> Problem statement:
Print, exactly as they stand, the lines from the start of the listing to the line containing "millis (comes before", inclusive.

> Data provided:
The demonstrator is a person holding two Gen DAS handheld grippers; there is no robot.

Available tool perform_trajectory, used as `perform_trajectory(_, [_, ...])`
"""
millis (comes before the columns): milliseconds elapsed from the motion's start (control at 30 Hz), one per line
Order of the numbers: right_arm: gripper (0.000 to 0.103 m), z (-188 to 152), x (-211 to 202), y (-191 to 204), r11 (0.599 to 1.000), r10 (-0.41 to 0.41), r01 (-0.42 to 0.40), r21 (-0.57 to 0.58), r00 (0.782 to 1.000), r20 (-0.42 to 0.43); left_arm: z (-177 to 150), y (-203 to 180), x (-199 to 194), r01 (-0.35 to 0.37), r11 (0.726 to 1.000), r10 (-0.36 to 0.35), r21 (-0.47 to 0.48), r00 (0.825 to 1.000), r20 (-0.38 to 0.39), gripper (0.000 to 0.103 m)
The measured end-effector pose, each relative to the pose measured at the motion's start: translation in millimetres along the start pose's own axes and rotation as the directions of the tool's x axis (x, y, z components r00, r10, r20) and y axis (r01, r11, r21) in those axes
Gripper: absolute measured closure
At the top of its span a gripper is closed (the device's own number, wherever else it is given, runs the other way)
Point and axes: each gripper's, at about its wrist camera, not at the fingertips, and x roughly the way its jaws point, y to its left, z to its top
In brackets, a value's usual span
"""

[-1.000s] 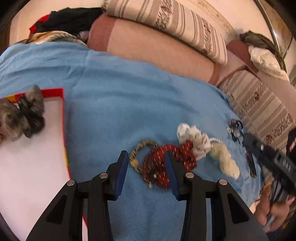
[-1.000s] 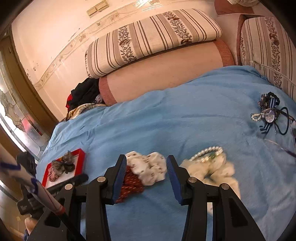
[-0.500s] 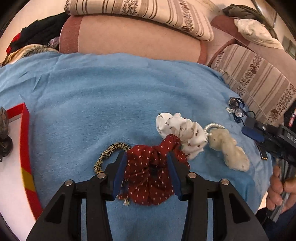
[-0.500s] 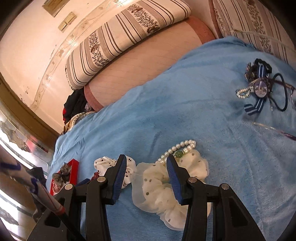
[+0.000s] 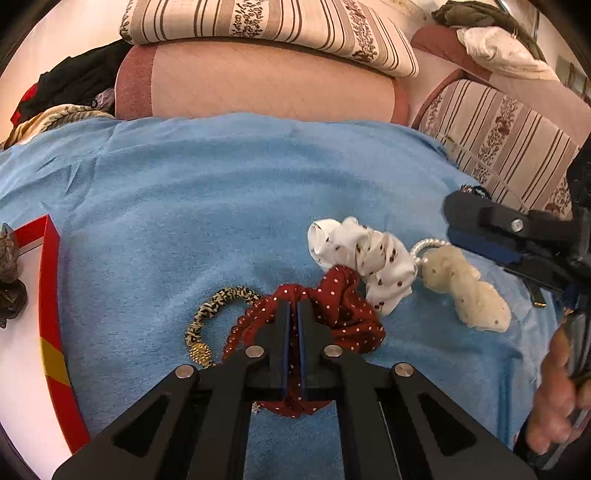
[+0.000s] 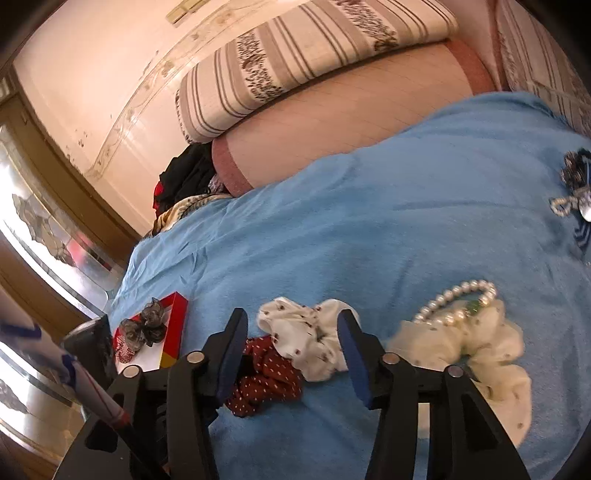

> Response below:
The demonstrator is a person holding two Gen DAS handheld grippers; there is no robot.

Available tool perform_trajectory, used as `perform_trajectory(_, [_, ...])`
"""
millis (comes before the columns): milliseconds elapsed from the motion's start (control at 30 Hz), one per line

Nothing else remains to be done in this exercise.